Another great tale from the author of American Born Chinese.
Level Up follows our protagonist Dennis Ouyand as he struggles to find his place in the world. Obsessed with video games from a young age, Dennis tumbles through life pulled in one direction by his Father's expectation of becoming a gastroenterologist and his personal journey through the world of games, friendships and growing up.
Yang has a knack for storytelling and this is a wonderful tale of coming to terms with your life choices and creating your own destiny.
A great introduction to magic realism for younger teens and a nostalgic story for all who grew up in the 80's.
Oh, and it's shaped like a Game boy, WIN!
Patrick Ness' latest book A Monster Calls is a beautifully written and moving tale about pain, loss and forgiveness. As with his fantastic Chaos Walking series, A Monster Calls sits in that middle ground somewhere between good and evil where the ambiguity of life resides. Although it's short, the fantastic writing combined with Jim Kay's amazing illustrations will leave you blubbering like a fool. Do not read this book in public it is ridiculously sad.
A Monster Calls will stay with you for a long time.
Despite the horrible cover art and even worse tag lines, Divergent is a fantastic read for teens and teen-like adults set in a dystopain Chicago. Divergent follows the story of young heroine Beatrice Prior as she makes a life altering decision that leads her into uncharted territories.
This is Veronic Roth's first novel and she writes like a master, creating a fast paced, action thriller with more drama than you can poke a stick at.
Best teen fiction I've read this year.
#3 Monsters of Men by Patrick Ness
The third and final installment in Patrick Ness' fantastic Chaos Walking series. As the three sides prepare for the impending war, Todd & Viola are once again separated and become pawns in a conflict they didn't initiate. The possibility of peace is slipping through their fingers as Mayor Prentis and Mistress Coyles true intents become clear. Monster of Men is full of heart racing suspense and examines the perils of war from multiple sides and the value of redemption. A great read for young adults and slightly older adults like me.
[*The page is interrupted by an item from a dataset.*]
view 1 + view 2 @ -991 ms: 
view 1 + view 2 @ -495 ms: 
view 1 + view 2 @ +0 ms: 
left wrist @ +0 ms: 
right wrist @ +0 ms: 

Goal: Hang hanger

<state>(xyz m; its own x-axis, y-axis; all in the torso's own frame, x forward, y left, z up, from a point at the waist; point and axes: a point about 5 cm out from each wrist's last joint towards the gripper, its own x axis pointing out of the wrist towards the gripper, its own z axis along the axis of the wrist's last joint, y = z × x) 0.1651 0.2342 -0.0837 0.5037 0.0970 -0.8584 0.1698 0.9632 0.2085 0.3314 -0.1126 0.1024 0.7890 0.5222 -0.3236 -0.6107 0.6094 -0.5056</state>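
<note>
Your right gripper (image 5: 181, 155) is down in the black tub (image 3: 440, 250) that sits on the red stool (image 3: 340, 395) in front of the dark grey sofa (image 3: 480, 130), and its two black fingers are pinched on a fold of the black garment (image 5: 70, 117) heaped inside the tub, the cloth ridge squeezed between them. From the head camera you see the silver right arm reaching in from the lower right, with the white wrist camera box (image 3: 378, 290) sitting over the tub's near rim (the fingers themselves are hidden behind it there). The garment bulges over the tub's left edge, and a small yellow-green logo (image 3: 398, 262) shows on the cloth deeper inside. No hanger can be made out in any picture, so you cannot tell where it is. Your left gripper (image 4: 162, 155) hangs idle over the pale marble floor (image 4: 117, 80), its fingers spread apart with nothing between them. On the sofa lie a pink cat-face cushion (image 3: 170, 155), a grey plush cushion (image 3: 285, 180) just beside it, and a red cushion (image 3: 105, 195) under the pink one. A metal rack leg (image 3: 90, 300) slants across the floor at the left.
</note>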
#2 Scott Pilgrim's Finest Hour by Bryan Lee O'Malley
The perfect ending to a phenomenal series. Scott Pilgrim, loveable slacker and bass player of garage band Sex Bohomb, faces his greatest challenge yet: Gideon Graves, Ramona's seventh and final evil ex-boyfriend. O'Malley effortlessly blends punk rock, video games, pop culture and and a beautiful love story full of dry humour and superb illustrations. If you haven't yet discovered Scott Pilgrim don't walk but run to your local Oscar & Friends and grab your copy. You won't be disappointed.
#1 Windup Girl by Paola Bacigalupi
Set in post-apocalyptic Bangkok, where life is threatened on one side by the rising sea levels and on the other, rapidly mutating diseases and virus' created by genetic engineering. The Windup Girl follows a cast of complex and authentic characters as they battle to carve out their own place in a constantly shifting and ever shrinking world.
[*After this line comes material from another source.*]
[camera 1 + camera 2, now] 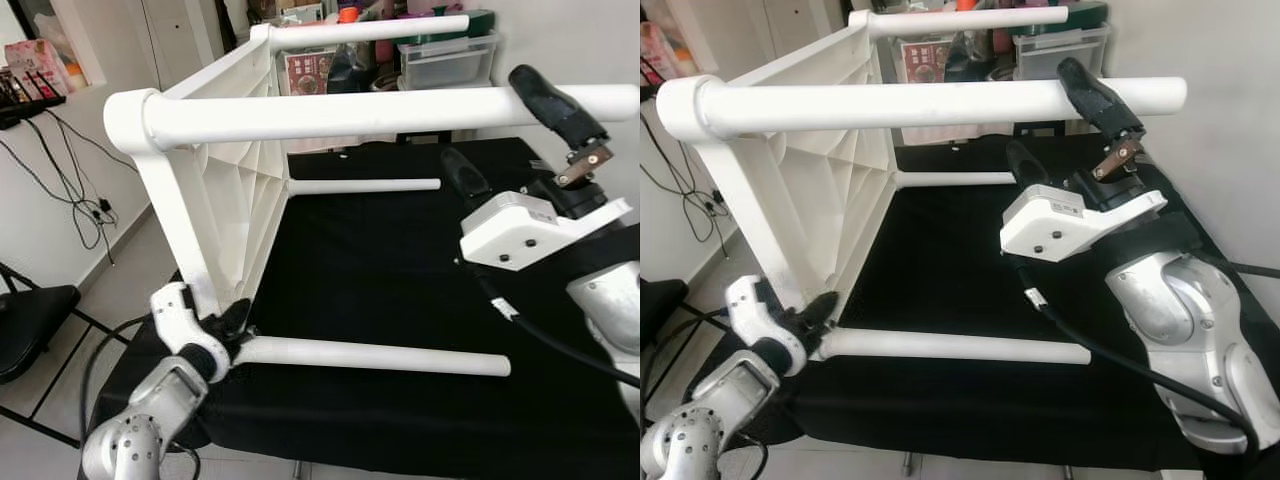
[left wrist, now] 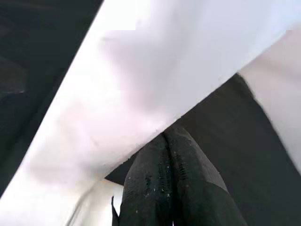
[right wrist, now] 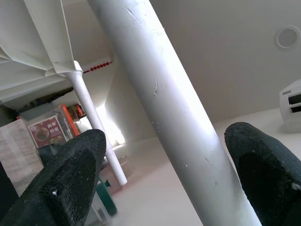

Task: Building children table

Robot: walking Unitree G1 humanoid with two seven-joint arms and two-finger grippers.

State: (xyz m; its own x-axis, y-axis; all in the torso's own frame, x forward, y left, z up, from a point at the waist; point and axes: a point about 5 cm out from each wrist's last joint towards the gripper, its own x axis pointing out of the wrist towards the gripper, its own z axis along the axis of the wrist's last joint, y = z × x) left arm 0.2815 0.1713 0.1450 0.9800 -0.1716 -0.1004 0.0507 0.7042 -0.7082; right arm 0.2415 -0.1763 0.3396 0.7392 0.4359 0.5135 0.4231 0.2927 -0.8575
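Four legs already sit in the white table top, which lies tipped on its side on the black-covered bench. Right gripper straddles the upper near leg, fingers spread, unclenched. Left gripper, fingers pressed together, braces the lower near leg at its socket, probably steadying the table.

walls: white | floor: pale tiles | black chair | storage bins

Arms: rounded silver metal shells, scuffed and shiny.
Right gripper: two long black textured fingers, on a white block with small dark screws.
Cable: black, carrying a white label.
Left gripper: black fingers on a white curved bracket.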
Bacigalupi weaves a rich tale of power, corruption and greed with an original plot and a fantastic sense of place. My Favourite read of 2010!
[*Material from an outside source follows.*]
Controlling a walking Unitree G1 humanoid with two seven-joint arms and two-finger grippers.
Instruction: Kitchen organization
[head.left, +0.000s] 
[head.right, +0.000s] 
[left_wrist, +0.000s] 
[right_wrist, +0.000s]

In the blink of an eye everyone over the age of 14 suddenly disappears but what at first seems
like every kids dream soon turns into a nightmare.
Along with the dwindling food and medical supplies, bullies are starting to takeover and some kids
are developing strange and dangerous powers not to mention the mutating animals.
Suddenly Sam is thrown into a desperate race for survival with only a week before he turns 14 and 'poofs'.
An engaging and exciting read for teens and young adults that explores ideas of responsibility, adolescents and violence.
A must read for fans of teen fiction even if they're adults like me.